TAMPA, Fla. — Jet service provider JSX announced April 21 that it is set to become the first airline to provide Starlink satellite broadband services later this year.
The semi-private charter company said it has signed an agreement to provide Starlink in-flight Wi-Fi on up to 100 aircraft, covering the 77 30-seat Embraer jets currently in its fleet.
Financial details were not disclosed, but JSX said it intended to provide the services to passengers free of charge.
JSX is proud to be the first airline to adopt @SpaceX Starlink internet in flight, free for every customer on board. We’d call it the best Wi-Fi in the sky, but it’s actually the best Wi-Fi in the galaxy – coming later this year. #Starlink #SpaceX #FlyJSX @Elon Musk pic.twitter.com/u3ZrkF3Xs7
—JSX (@flyjsx) April 21, 2022
The companies are testing a terminal that was developed specifically for the aviation market, which Starlink vice president of commercial sales, Jonathan Hofeller, said on March 22 that he was working toward certification on “various planes.”

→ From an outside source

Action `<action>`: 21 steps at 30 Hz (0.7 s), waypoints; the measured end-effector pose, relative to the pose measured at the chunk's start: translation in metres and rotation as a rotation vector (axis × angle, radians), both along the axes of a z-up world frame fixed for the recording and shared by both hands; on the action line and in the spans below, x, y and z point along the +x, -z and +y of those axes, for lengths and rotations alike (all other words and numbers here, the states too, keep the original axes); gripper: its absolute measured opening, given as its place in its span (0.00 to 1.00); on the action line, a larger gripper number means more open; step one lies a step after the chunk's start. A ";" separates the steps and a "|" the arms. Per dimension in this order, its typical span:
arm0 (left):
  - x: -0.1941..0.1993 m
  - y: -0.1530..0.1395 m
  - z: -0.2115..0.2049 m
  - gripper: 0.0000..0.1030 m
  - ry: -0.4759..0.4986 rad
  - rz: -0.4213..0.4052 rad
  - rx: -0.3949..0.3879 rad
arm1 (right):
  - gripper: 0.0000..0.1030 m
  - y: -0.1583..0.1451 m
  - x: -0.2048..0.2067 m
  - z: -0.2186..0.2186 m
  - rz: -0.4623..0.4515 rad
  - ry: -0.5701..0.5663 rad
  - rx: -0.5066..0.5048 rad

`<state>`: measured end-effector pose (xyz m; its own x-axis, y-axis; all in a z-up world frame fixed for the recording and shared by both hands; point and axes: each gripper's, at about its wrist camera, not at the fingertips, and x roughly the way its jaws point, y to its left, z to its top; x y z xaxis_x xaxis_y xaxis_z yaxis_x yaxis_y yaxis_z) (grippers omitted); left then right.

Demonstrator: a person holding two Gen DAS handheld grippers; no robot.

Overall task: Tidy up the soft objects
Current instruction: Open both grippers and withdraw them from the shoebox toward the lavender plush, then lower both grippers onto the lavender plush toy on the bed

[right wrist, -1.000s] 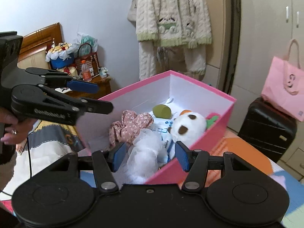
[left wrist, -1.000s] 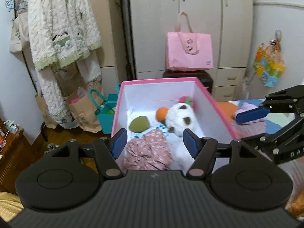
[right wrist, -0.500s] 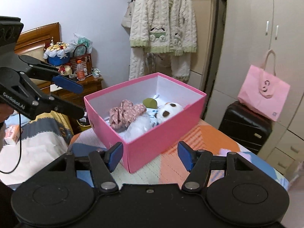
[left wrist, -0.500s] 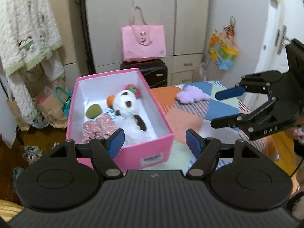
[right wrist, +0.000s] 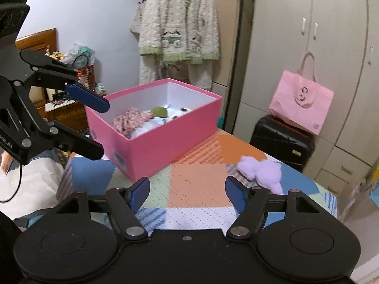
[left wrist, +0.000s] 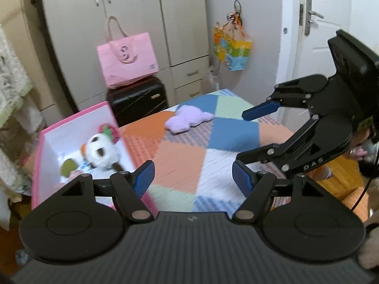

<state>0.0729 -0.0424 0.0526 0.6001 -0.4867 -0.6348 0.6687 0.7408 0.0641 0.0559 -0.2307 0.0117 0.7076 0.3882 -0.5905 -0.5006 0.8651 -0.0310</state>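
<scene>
A pink box (right wrist: 163, 139) with a white inside stands on the patchwork mat (right wrist: 196, 184). It holds a white plush (left wrist: 99, 151), a green ball (right wrist: 159, 111) and a floral pink cloth (right wrist: 129, 122). A lilac soft toy (right wrist: 260, 171) lies on the mat to the right of the box; it also shows in the left wrist view (left wrist: 187, 119). My left gripper (left wrist: 193, 179) is open and empty above the mat beside the box (left wrist: 40, 161). My right gripper (right wrist: 187, 195) is open and empty, short of the lilac toy.
A black suitcase (right wrist: 281, 142) with a pink tote bag (right wrist: 300, 104) on it stands by the wardrobe (left wrist: 132, 23). A fluffy robe (right wrist: 180, 28) hangs behind the box. A wooden nightstand (right wrist: 64, 113) and a bed stand at the left. A door (left wrist: 324, 23) is at the right.
Both grippers have pulled back from over the box and swung right. The box now sits farther off and the lilac toy has come into view ahead.
</scene>
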 end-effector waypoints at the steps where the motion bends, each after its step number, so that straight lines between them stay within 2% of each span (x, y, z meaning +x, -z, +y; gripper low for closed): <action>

JSX announcement comes days after Delta Air Lines CEO Ed Bastian told the Wall Street Journal on April 18 that he performed Starlink exploratory tests on his planes.

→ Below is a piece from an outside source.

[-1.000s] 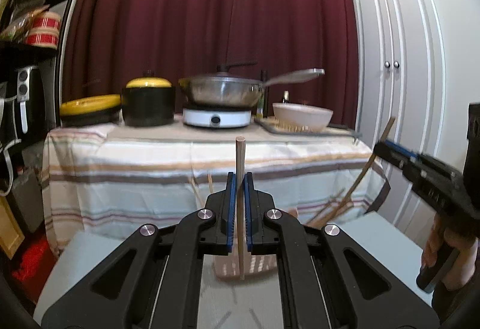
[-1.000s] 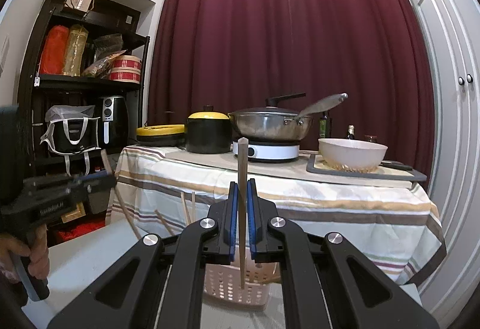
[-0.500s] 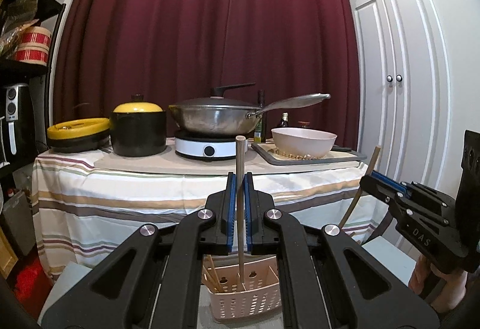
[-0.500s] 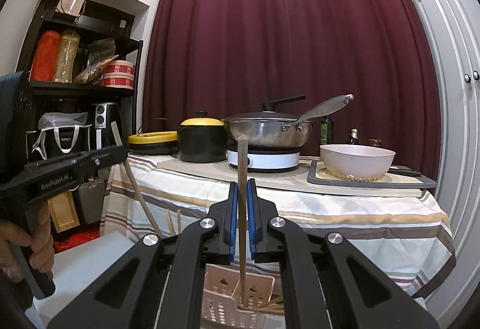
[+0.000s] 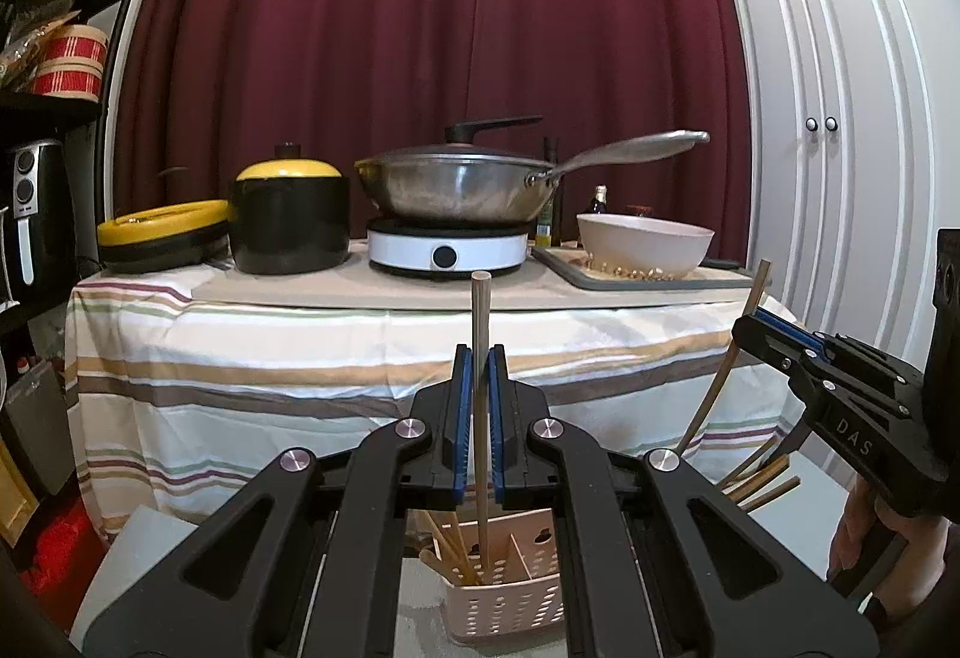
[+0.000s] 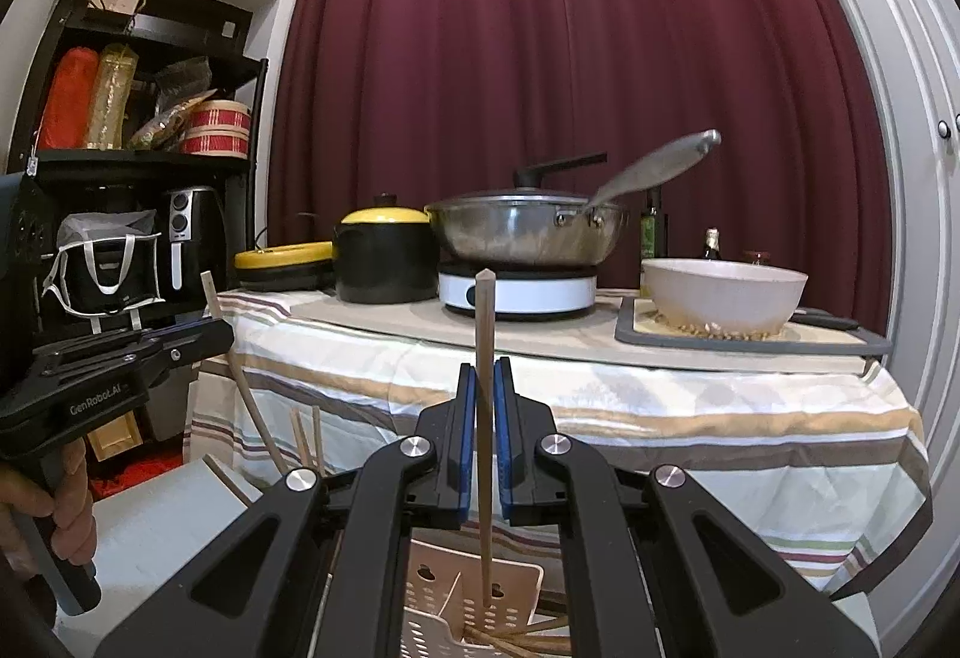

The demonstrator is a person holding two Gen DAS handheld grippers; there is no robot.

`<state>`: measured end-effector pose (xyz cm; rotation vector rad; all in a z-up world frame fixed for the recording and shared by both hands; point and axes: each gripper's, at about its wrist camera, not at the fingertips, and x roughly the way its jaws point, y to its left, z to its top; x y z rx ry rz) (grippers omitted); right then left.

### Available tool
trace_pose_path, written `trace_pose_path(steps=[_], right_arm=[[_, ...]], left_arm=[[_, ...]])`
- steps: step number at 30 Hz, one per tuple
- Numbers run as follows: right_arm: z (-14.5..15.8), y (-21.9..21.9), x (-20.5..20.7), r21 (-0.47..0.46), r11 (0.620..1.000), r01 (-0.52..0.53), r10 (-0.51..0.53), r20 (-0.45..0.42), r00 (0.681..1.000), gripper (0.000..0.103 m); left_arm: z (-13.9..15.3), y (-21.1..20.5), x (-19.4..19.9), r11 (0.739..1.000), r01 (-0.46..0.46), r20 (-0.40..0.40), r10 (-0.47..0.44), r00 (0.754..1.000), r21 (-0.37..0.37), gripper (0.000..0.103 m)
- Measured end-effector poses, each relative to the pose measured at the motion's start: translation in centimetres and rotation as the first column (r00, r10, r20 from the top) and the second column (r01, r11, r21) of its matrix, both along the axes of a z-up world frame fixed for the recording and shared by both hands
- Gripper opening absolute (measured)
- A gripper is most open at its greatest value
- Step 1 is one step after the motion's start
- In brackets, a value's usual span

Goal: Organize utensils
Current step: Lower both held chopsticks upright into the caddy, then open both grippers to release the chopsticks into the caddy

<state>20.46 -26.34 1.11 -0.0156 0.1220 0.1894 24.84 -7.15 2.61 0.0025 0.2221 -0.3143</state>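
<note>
Clamping one chopstick [image 5: 480, 358] upright, left claw [image 5: 480, 418] hangs above pink basket [image 5: 510, 598]; stick tip dips among sticks inside. Right claw [image 6: 485, 448] likewise pinched on own chopstick [image 6: 485, 358], tip at basket [image 6: 474, 598] top, 6 o'clock. Since a second ago both claws have dropped and tipped level; basket has come nearer under each. Judgement: both sticks nearly seated, release next. Right claw at 3 o'clock in left view reads "DAS"; left claw at 9 o'clock in right view reads "GenRobot.AI".
</note>
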Motion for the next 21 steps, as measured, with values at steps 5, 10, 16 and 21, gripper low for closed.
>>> trace_pose_path(steps=[5, 10, 16, 21], right_arm=[[-0.8, 0.0, 0.8, -0.003, 1.000, 0.005, -0.005, -0.023, 1.000, 0.007], [-1.8, 0.0, 1.4, -0.003, 1.000, 0.006, -0.006, -0.049, 0.999, 0.007], [-3.2, 0.0, 2.3, 0.002, 1.000, 0.004, -0.004, -0.081, 0.997, 0.007], [-4.2, -0.1, 2.9, 0.001, 1.000, 0.005, -0.005, -0.110, 0.994, 0.007]], left_arm=[[-1.1, -0.5, 0.5, 1.000, -0.009, -0.004, 0.009, 1.000, 0.023, 0.006], [-2.4, -0.9, 1.2, 0.999, -0.013, -0.017, 0.014, 1.000, 0.031, 0.006], [-3.8, -1.3, 1.9, 0.999, -0.013, -0.040, 0.014, 0.999, 0.043, 0.006], [-4.8, -1.6, 2.3, 0.998, -0.016, -0.060, 0.019, 0.998, 0.060, 0.006]])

More than 300 Delta aircraft are currently equipped with Wi-Fi using Viasat’s satellite network, and the airline plans to connect at least 200 more aircraft to this network by the end of 2022.

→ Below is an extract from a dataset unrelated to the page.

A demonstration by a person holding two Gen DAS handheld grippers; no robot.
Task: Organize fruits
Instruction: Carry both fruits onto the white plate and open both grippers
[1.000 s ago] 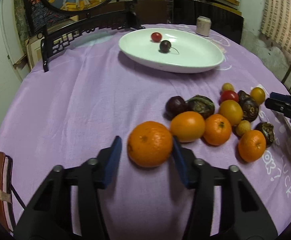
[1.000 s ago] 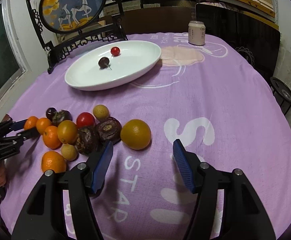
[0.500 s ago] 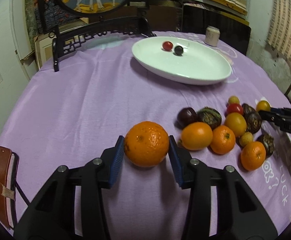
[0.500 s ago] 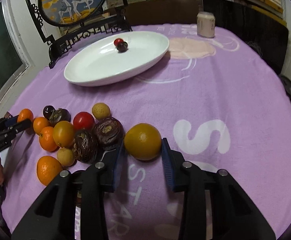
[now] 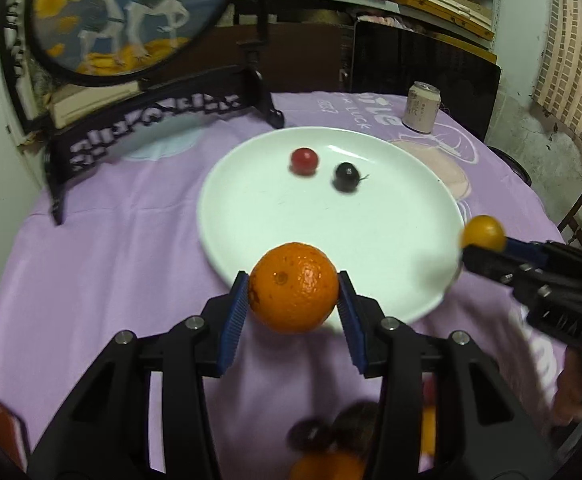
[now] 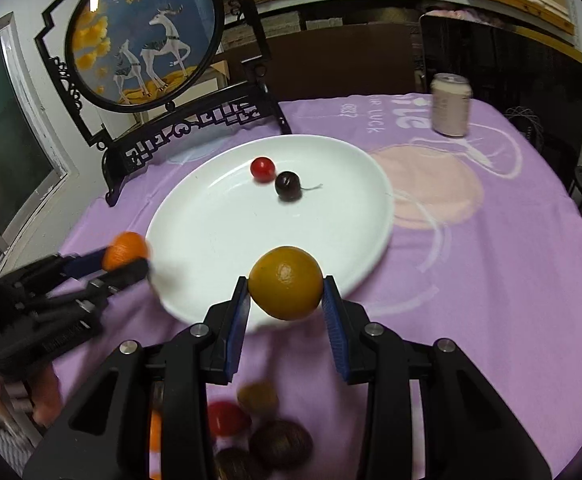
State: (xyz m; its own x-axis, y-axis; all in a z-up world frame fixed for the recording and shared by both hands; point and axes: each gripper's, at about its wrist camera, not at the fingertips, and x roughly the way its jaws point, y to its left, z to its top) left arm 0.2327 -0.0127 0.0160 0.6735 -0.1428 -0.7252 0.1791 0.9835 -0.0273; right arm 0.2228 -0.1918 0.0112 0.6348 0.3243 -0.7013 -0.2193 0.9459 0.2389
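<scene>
Fruits are on their way to the plate: a round, dimpled bright orange (image 5: 294, 287) sits clenched between the blue pads of the left gripper (image 5: 293, 304), and a smoother yellow-orange citrus (image 6: 286, 283) is pinched the same way in the right gripper (image 6: 286, 300). A second ago both lay on the purple printed tablecloth (image 6: 491, 264) among the pile, with the right tongs still spread; now each is lifted off the cloth and hangs at the near rim of the wide white ceramic plate (image 5: 251, 240), so two pieces look ready to set down beside the small red tomato (image 5: 304, 160) and dark stemmed cherry (image 5: 346, 175) already there. The right view shows blurred leftover fruit (image 6: 267, 432) below the tongs, probably a red one and some dark wrinkled ones; the left view shows little of that heap.
</scene>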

Delta said on March 14 more than 50% domestic boardings are served by Viasat connectivity.
Shares of Viasat fell 1.4% to close at $45.54 on April 18 after starting the day at $46.17.
Shares of inflight connectivity provider Gogo also took a hit after the Wall Street Journal report, even though it sold the commercial part of its business that serves Delta aircraft to satellite operator Intelsat. two years ago.
Both companies’ share prices suffered deeper declines after news of Starlink’s first airline deal emerged amid investor concerns over future competition for in-flight connectivity.
Shares of Viasat began April 22 at $42.31, down 7.1% from their April 18 opening price.
Inmarsat, SES and many other established satellite broadband operators are also looking for an inflight connectivity market which, despite recent pandemic-related travel restrictions, promises significant growth as passengers demand more and more better connectivity services.
Hofeller said on March 22 that SpaceX sees connectivity on planes as ripe for an overhaul and that its services will be indistinguishable from conventional internet access.
The company began seeking regulatory approval in 2020 to test Starlink services on private jets and ships that Falcon 9 rockets land on for reuse. SpaceX is also plans to connect vehicles and other types of boats to Starlink to extend the broadband network beyond fixed homes and offices.
Starlink has a quarter of a million subscribers who, after a recent price hikeare charged $110 per month for its standard service or $500 per month for a premium tier that uses an upgraded antenna with a wider scan angle.
To date, SpaceX has launched 2,388 satellites to expand its Starlink network, according to the statistics maintained by spaceflight analyst and astronomer Jonathan McDowell.
Of these, McDowell’s data shows that 2,150 satellites remain in orbit and 2,121 are operational.
SpaceX’s latest Starlink mission launched April 21 from Space Launch Complex 40 (SLC-40) at Space Force Station Cape Canaveral, Florida.
The repurposed Falcon 9 first stage that helped the company deploy 53 Starlink satellites had already flown eight Starlink missions.